¿Sex on the beach?

¿Sex on the beach?

Sí, es una estampa evocadora y muy excitante: hacerlo en el mar. La idea lo mola todo. Pero cuidado, que tus genitales pueden estar recordándotelo días después, y no de una forma “divertida” precisamente. Sino en forma de picores o irritaciones. Hablemos de los efectos de follar en el mar.

 

Picores, irritaciones e infecciones.

 

La excitación y el morbo de tener relaciones sexuales en la playa nos pueden dejar unos cuantos días/semanas de picores, irritaciones o infecciones. Y por tanto, sin poder disfrutar de nuestros cuerpos serranos en pleno verano. Aunque a priori pueda parecer lo contrario, el agua no sirve como lubricante para la vagina o el ano. De hecho es al revés, ya que puede eliminar hasta el 100% de la lubricación natural de nuestros cuerpos. Los genitales se secan y se irritan las mucosas, por lo que el roce en la penetración puede producir picores, irritaciones, dolor, daños musculares, etc. Además, existe una gran posibilidad de que el condón se salga o se rompa, debido a esa sequedad y a la fricción. Ambas cuestiones se podrían arreglar con un gel lubricante acuoso, pero la incomodidad y los riesgos no acabarían aquí.

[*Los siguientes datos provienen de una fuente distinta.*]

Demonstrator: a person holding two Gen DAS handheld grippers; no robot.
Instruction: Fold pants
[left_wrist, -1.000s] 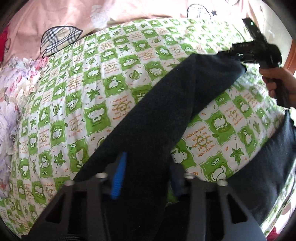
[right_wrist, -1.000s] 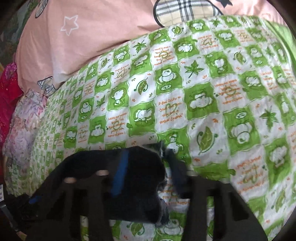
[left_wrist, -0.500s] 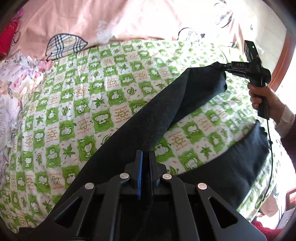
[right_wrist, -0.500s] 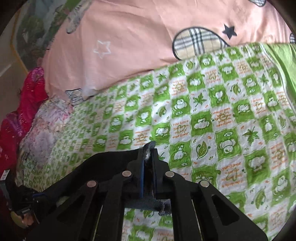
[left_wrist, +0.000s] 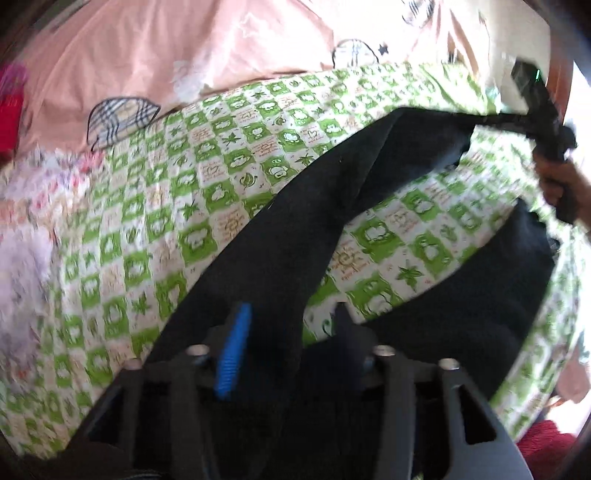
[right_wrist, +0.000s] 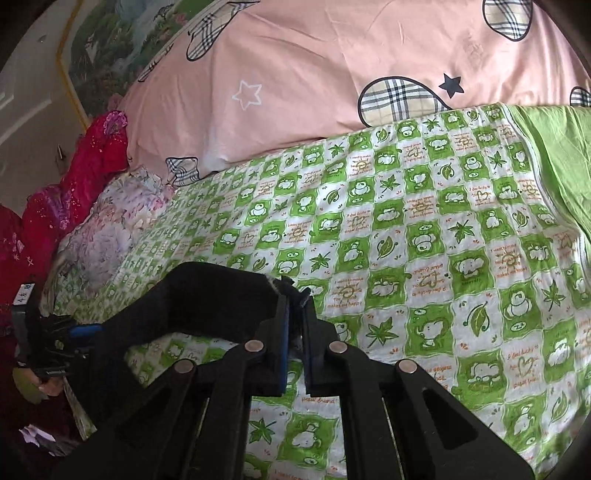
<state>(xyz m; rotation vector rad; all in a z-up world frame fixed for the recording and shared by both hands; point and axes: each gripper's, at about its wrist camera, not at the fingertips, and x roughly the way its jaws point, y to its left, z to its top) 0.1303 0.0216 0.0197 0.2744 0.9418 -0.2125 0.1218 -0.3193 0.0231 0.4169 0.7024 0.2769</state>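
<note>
Dark navy pants (left_wrist: 295, 229) lie spread across a green-and-white checked bedspread (left_wrist: 192, 206). One leg runs from my left gripper (left_wrist: 288, 325) up to the right gripper (left_wrist: 491, 118) at the far right; the other leg (left_wrist: 491, 280) lies lower right. My left gripper's jaws stand apart with the pants fabric between them. In the right wrist view my right gripper (right_wrist: 293, 306) is shut on the pants' leg end (right_wrist: 221, 295) and holds it above the bedspread (right_wrist: 424, 236). The left gripper (right_wrist: 62, 332) shows at the far left there.
A pink duvet (right_wrist: 332, 74) with plaid shapes lies at the far side of the bed. A floral cloth (right_wrist: 110, 229) and red fabric (right_wrist: 92, 166) lie at the left. Plain green fabric (right_wrist: 554, 147) lies at the right edge.
My left gripper, shut half a second ago, has opened around the pants. My right gripper stays shut on the leg end and has lifted it higher.
</note>
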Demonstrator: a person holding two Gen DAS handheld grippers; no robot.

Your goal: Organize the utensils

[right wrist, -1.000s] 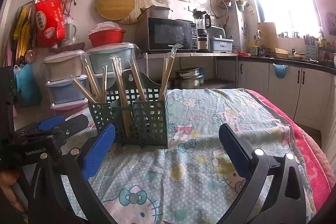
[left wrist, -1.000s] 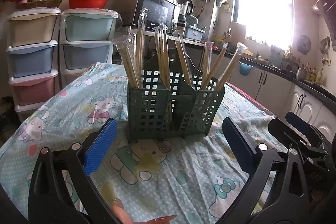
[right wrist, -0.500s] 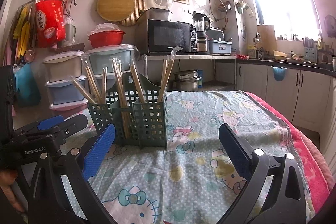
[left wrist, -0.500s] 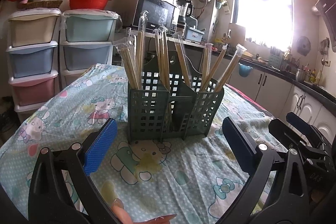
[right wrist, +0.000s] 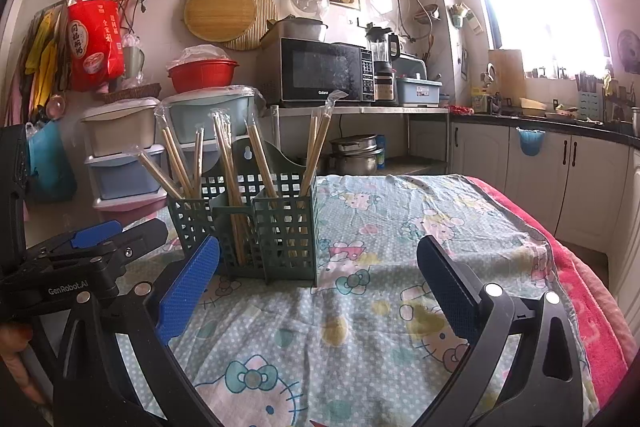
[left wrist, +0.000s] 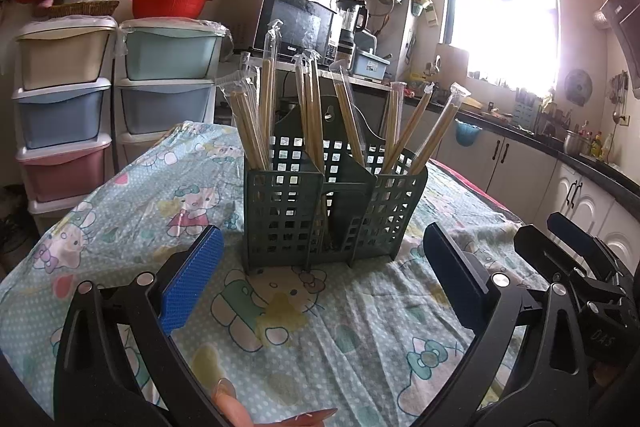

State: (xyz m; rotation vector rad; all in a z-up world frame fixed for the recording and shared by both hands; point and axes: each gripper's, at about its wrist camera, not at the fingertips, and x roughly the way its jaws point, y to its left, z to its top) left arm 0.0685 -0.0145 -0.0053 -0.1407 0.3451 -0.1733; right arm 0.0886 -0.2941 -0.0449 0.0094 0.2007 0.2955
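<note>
Both grippers, left gripper (left wrist: 320,267) and right gripper (right wrist: 320,267), gape before holder (left wrist: 332,211).

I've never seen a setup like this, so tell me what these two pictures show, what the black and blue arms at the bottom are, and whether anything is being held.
There is no robot here: a person carries one hand-held gripper in each hand, and each gripper has a wide-angle camera looking forward along its two fingers. One picture comes from the left gripper, the other from the right gripper. The black arms with blue pads are those fingers. Both grippers are open and hold nothing. On the table, covered with a cartoon-print cloth, stands a dark green utensil holder with several compartments. Plastic-wrapped chopsticks stand upright or leaning in it. The same holder appears towards the left in the right gripper's picture.
</note>
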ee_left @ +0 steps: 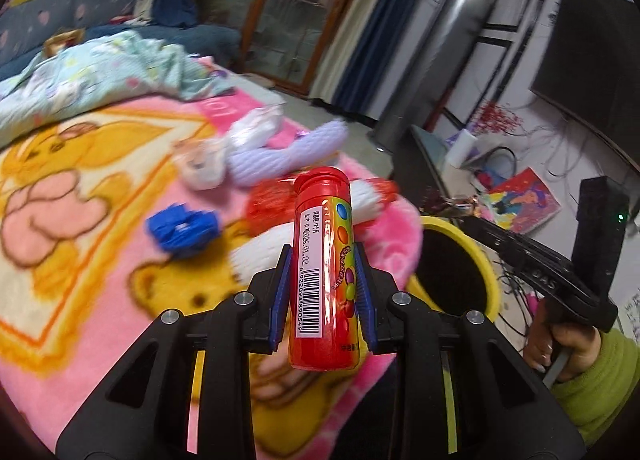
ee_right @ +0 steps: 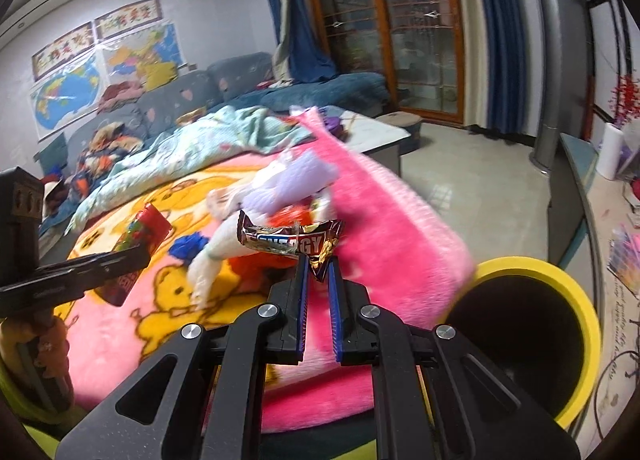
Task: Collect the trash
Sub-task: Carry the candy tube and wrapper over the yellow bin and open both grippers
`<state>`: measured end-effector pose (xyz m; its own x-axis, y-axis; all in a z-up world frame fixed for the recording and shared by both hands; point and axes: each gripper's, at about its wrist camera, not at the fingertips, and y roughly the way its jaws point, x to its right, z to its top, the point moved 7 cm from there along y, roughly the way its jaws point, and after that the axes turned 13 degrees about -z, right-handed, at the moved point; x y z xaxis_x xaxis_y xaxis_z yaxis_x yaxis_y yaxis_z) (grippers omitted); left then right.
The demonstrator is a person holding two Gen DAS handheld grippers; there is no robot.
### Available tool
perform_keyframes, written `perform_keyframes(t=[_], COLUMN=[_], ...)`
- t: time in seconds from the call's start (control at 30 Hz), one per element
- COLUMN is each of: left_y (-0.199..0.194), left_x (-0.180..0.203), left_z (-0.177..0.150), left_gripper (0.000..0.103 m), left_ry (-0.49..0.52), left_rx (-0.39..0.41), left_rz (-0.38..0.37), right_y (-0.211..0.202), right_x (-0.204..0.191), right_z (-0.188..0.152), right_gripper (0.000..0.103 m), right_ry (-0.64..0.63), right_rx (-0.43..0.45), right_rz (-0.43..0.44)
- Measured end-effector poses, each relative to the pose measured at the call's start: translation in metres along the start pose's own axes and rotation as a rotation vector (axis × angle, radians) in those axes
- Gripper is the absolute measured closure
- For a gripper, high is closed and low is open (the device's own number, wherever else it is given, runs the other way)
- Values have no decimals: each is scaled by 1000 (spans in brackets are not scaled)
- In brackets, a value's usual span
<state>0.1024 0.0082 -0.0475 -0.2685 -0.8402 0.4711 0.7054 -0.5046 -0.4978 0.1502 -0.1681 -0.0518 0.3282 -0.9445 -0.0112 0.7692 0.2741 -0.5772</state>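
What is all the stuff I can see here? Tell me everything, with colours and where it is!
candy tube: one, red with a barcode label, clamped in the left gripper
snack wrapper: one, shiny brown and silver, pinched in the right gripper
bin: one, yellow rim and dark inside, on the floor beside the blanket
blanket: one, pink with yellow bears, spread under the litter
blue scrap: one, crumpled, lying on the blanket
lilac foam net: one, on the blanket further back
red wrapper: one, crinkly, behind the tube
sofa: one, blue-grey, along the wall
maps: two, on the wall
left gripper: one, black with blue pads
right gripper: one, black with blue pads
hand: one, green sleeve, holding the right gripper's handle
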Motion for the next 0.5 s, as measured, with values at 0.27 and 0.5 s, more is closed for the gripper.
perform_keyframes(t=[0.27,0.5], left_y=[37,64], left_x=[43,74], left_z=[5,7], left_gripper=[81,81], left_ry=[81,135], left_rx=[-33,-57], left_rz=[-81,-140], right_y=[-7,-11], right_x=[46,94], right_z=[5,3], right_gripper=[93,93], right_ry=[82,168], right_rx=[19,22], right_rz=[-95,-194])
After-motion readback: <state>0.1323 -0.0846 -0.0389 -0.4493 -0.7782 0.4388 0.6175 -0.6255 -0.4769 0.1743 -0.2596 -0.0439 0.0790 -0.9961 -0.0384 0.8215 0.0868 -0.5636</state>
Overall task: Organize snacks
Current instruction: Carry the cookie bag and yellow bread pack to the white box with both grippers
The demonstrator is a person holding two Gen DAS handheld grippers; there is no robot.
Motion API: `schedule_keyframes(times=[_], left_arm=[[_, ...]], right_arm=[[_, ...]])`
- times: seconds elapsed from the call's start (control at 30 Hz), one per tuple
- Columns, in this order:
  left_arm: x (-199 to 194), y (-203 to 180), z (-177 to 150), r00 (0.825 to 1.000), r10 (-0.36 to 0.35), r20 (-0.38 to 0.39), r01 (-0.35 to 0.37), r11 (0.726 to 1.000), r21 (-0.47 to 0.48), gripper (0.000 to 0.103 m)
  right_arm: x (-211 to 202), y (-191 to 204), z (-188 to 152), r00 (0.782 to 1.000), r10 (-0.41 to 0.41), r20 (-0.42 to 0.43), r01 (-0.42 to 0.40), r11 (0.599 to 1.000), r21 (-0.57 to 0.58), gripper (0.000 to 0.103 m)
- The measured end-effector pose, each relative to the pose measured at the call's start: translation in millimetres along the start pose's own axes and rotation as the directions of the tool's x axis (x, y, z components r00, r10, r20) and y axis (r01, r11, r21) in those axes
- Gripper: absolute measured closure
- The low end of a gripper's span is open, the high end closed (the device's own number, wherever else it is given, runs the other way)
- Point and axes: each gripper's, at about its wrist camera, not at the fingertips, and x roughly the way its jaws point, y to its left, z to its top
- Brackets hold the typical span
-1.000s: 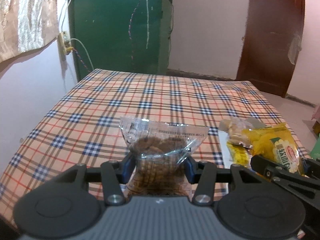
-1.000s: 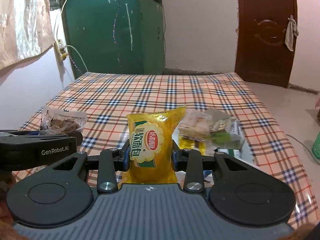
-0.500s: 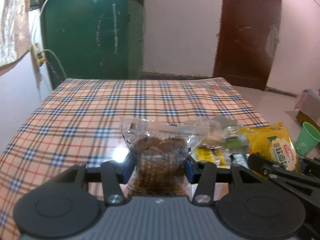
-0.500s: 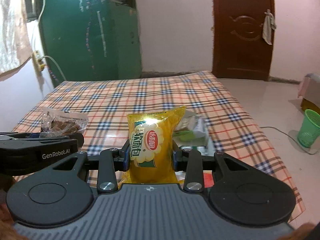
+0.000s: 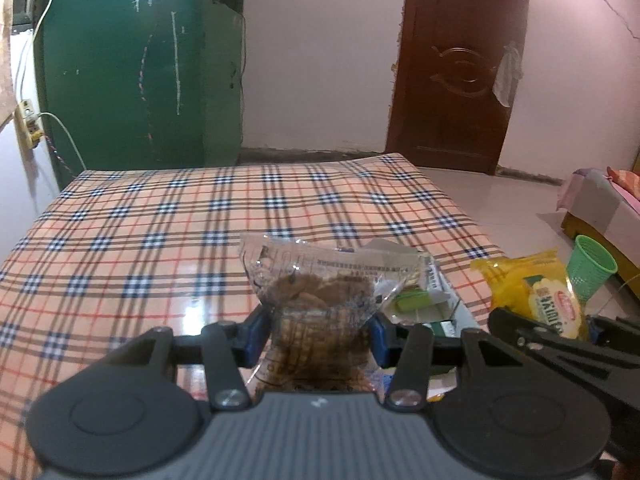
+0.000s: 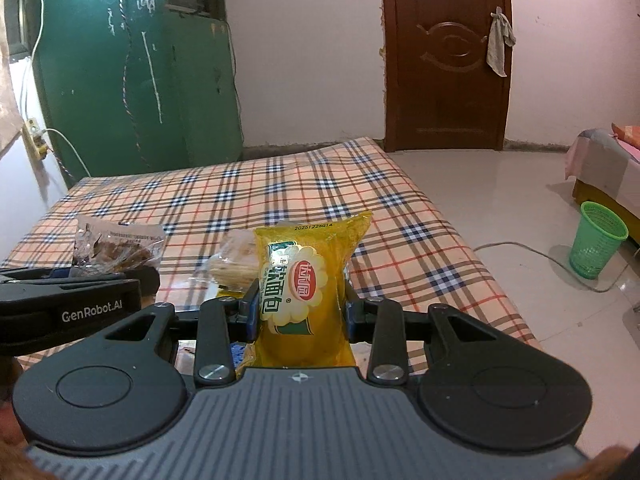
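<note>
Vs a second ago both views have swung right: curtain gone from the left wrist view, brown door (image 5: pixel 460 68) now near centre, green mesh basket (image 6: pixel 596 242) on the floor has come into sight on the right. Grips unchanged on both sides.

Left hand-held gripper (image 5: pixel 320 330) pinching a clear packet of brown biscuits (image 5: pixel 320 300), blue pads pressed into its sides at the waist. Packet upright, long axis running away from the camera, crimped printed end farthest out, biscuits packed in the lower half. It hangs above the near right part of the plaid table (image 5: pixel 160 232).

Right hand-held gripper (image 6: pixel 300 312) pinching a yellow bread packet (image 6: pixel 306 284), pads squeezing its lower middle. Long axis also away from the camera, sealed date-stamped edge farthest out, red and white logo facing the camera. Held over the table's near edge, right of the biscuit packet.

On the table beneath, between the two grippers: a clear wrapped snack of pale pieces (image 6: pixel 236 264), and in the left wrist view a flat tray or box (image 5: pixel 444 304) with a green-wrapped item (image 5: pixel 412 302) in it, rest of its contents hidden behind the biscuit packet. Green basket upright, contents not visible.
</note>
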Motion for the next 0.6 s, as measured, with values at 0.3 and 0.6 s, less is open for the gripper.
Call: schedule_keyframes(times=[0.3,0.6], left_arm=[[15.9,-8.6,0.2,1.000,-0.007,-0.027,0.007,1.000,0.015,0.054],[29.4,-10.7,0.2,0.999,-0.006,-0.047,0.007,1.000,0.021,0.054]], right_arm=[[23.7,-1.4,8.4,1.000,0.001,-0.014,-0.001,1.000,0.001,0.061],[46.0,0.5,12.9,0.999,0.006,-0.031,-0.006,1.000,-0.004,0.061]])
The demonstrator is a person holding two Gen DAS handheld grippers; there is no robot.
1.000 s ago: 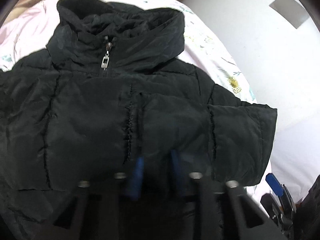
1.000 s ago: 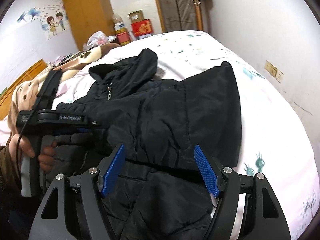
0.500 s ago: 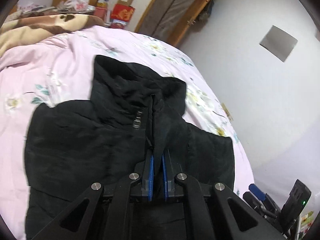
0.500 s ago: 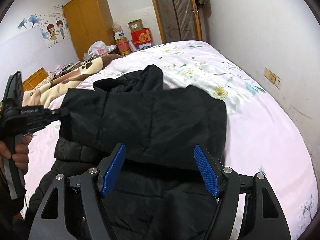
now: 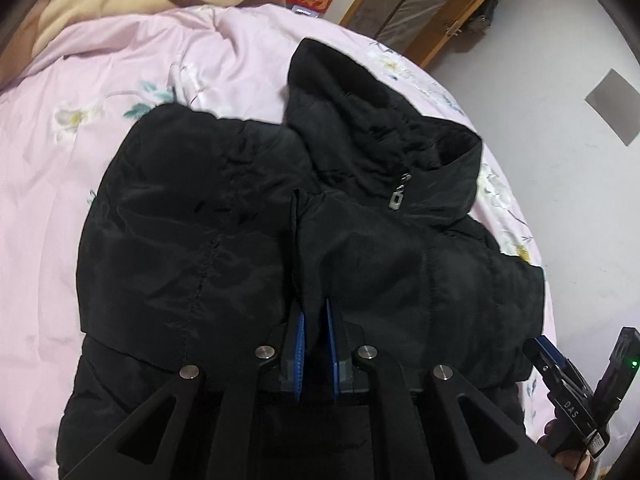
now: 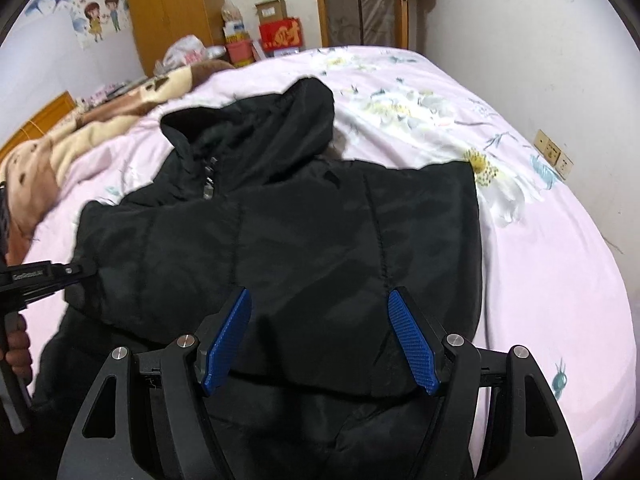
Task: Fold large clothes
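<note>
Black jacket (image 6: 280, 248) fills near middle of bed (image 6: 560, 280); hood (image 5: 360, 120) bulks up at far end.

Open pink sheet right of jacket toward wall (image 6: 540, 60), room to pass. More bare sheet left of jacket in left wrist view.

Brown blanket (image 6: 80, 132) heaped along far left edge of bed.

Boxes (image 6: 276, 28) and wardrobe (image 6: 176, 4) beyond bed's far end.

Left gripper (image 5: 316, 344) pinches fold of jacket; right gripper (image 6: 320, 332) gapes over folded sleeve, fabric close beneath.
</note>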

También puede parecer muy obvio, pero no podemos olvidar que el agua de las playas, piscinas, ríos, afluentes, pantanos, embalses, albercas y derivados contienen sal, cloro, residuos, jabones, bacterias, cremas, y restos varios de todo lo que nos podamos imaginar. Por tanto, hay  que tener en cuenta que con la penetración, ya sea vaginal o anal, permitimos aunque sea en cantidades ínfimas, la entrada a nuestros cuerpos de estos residuos. Resultado bastante posible: infecciones, hongos irritaciones, picores, etc.

 

Entonces, ¿se acabó el sex on the beach? No tiene por qué. Podemos poner “el agua a hervir”, jugar y divertirnos, y rematar la faena en la orilla o hamaca (no olvides tu toalla, que la arena es igual de “peligrosa” que el agua para estos menesteres). Eso sí, siempre con discreción, que estamos en un sitio público.